▽

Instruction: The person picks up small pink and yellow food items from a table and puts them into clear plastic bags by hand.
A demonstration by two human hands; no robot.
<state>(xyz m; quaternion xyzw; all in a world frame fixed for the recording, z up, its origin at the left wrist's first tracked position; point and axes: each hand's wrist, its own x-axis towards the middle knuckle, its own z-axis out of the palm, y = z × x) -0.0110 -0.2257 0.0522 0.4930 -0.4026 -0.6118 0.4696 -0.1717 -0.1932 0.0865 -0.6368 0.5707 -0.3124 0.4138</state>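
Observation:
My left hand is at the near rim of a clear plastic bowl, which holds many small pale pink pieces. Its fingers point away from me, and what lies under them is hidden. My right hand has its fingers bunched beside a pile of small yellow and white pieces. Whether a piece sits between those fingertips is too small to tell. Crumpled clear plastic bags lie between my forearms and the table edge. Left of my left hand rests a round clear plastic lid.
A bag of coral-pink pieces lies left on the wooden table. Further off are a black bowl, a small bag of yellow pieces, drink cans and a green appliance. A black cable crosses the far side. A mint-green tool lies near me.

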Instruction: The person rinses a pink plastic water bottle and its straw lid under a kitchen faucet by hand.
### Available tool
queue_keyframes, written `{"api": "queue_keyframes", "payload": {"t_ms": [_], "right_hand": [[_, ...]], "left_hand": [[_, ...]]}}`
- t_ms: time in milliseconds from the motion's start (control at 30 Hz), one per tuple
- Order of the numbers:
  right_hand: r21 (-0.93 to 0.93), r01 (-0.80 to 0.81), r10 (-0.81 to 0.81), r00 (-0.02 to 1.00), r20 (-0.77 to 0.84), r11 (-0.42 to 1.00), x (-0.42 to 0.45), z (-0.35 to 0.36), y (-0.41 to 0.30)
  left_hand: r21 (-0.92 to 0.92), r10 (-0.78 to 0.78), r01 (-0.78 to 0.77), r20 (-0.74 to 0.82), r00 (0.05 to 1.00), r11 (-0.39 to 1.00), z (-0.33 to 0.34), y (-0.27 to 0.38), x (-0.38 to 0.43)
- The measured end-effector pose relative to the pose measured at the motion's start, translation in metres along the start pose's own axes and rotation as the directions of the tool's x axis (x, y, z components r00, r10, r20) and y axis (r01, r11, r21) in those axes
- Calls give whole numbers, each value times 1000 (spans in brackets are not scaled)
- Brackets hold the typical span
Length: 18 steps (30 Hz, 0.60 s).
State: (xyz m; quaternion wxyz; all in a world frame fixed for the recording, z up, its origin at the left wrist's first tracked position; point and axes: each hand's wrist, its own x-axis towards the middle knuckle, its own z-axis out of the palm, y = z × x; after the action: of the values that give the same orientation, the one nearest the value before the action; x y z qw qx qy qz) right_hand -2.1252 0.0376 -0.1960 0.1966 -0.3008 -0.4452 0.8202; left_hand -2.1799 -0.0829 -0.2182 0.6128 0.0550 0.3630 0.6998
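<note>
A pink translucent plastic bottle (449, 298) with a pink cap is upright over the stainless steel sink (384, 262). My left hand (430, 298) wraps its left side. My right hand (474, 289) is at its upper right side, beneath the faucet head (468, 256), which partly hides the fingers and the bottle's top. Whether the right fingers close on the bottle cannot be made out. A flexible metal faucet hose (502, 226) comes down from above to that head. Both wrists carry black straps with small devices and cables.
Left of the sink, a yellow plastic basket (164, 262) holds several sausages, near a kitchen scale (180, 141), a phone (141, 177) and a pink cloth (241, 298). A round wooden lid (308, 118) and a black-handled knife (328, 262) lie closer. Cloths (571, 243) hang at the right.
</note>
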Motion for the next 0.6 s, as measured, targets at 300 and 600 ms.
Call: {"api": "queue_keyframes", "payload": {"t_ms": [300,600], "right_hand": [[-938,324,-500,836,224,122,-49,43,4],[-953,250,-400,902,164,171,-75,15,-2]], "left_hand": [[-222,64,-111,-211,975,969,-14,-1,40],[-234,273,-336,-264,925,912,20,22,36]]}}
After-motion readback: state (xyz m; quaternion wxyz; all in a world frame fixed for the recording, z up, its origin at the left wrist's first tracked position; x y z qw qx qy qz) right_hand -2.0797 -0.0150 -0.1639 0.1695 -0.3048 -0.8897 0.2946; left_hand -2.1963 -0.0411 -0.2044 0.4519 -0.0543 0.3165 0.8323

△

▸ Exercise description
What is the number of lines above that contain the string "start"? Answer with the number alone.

▸ Reply to the exercise
2